You’d think by now I’d remember to do that when the first true cold snap arrives. But no, I always forget, just like I forgot last night. And now, of course, there’s no water running from my faucet when I turn it on. If only I had remembered to leave the water on. Just a little.

The consequences multiply

Worse, when the water freezes at the house, it means there’s no water running down the mountain in the exposed lines. Which means there’s ice in them. All of which bodes ill for my to-do list later today when the ice thaws. I’ll be out tracking down burst lines and doing repairs. It doesn’t hurt the lines at the house to freeze, thank goodness, because those can tolerate the expansion that happens when ice forms in them. Only the ones leading from the tank way up on the mountain to the barrel just behind the house are the issue. Why, oh why didn’t I just leave the water on last night?
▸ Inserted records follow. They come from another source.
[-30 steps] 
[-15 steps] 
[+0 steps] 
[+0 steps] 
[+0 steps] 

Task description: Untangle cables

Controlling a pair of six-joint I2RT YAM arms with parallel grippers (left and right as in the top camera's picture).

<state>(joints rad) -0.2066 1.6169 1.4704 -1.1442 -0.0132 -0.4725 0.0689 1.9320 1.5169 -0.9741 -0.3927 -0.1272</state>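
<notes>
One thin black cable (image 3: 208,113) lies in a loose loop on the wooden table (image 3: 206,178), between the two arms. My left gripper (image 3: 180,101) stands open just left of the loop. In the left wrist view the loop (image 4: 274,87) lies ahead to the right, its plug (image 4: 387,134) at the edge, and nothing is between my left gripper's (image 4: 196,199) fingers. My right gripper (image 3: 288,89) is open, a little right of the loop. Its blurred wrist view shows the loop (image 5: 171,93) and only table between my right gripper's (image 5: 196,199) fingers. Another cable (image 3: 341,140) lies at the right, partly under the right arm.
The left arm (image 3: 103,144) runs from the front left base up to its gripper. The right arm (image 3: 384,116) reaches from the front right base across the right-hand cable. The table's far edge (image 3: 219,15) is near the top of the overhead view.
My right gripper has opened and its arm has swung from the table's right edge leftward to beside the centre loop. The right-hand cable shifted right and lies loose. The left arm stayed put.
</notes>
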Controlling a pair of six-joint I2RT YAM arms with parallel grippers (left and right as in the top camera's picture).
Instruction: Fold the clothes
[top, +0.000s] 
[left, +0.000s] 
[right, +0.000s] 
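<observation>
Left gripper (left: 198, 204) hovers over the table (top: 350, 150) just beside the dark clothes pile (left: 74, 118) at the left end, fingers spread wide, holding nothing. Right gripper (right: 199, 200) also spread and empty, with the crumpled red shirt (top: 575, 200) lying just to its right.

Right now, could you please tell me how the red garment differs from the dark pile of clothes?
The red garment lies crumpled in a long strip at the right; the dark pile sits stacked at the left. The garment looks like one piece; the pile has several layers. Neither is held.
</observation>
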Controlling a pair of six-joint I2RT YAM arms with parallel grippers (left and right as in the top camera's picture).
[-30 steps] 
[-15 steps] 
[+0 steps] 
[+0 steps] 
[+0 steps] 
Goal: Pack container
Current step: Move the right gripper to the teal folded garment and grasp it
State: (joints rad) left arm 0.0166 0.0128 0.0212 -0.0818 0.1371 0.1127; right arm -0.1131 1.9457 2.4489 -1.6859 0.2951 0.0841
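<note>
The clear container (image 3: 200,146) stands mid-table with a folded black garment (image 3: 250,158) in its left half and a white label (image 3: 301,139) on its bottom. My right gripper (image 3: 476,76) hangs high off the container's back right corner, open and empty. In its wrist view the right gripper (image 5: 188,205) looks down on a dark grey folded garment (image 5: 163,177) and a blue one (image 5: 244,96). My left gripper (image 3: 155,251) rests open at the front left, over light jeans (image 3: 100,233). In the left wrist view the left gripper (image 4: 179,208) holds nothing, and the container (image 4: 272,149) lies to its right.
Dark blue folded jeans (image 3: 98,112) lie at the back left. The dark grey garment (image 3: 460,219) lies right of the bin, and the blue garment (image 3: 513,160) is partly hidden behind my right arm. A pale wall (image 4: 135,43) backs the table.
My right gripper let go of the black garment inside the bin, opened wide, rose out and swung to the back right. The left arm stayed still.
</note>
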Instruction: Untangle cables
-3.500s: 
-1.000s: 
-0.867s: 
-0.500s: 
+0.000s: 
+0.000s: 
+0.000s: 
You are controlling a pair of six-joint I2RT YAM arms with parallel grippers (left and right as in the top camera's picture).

Sometimes it isn’t enough to just leave the water on

Sometimes, leaving the water on isn’t enough, as you can see in the photo below. Fortunately, this icy stalagmite would never happen in the house we live in now. But it has gotten cold enough so that even leaving a good stream of water on didn’t keep it from freezing. Still, a lot better than being so cold the indoor water makes ice sculptures in the sink.

When we first moved to the Ozarks, we lived in an old house with no insulation. I literally had to put things in the refrigerator (as opposed to leaving them on the counter) to keep them from freezing overnight. Oh the lessons learned during those years were many, and mostly related to coping with winter’s effects on water.

Even when I do leave the water on, sometimes it's not enough. Stalagmites in the sink one cold winter morning.
Stalagmites in the sink one cold winter morning.

The Water Woes of the Past

I’ve blogged before about what happens when the water freezes here. Here’s a few of those posts if you want to commisserate with me this morning.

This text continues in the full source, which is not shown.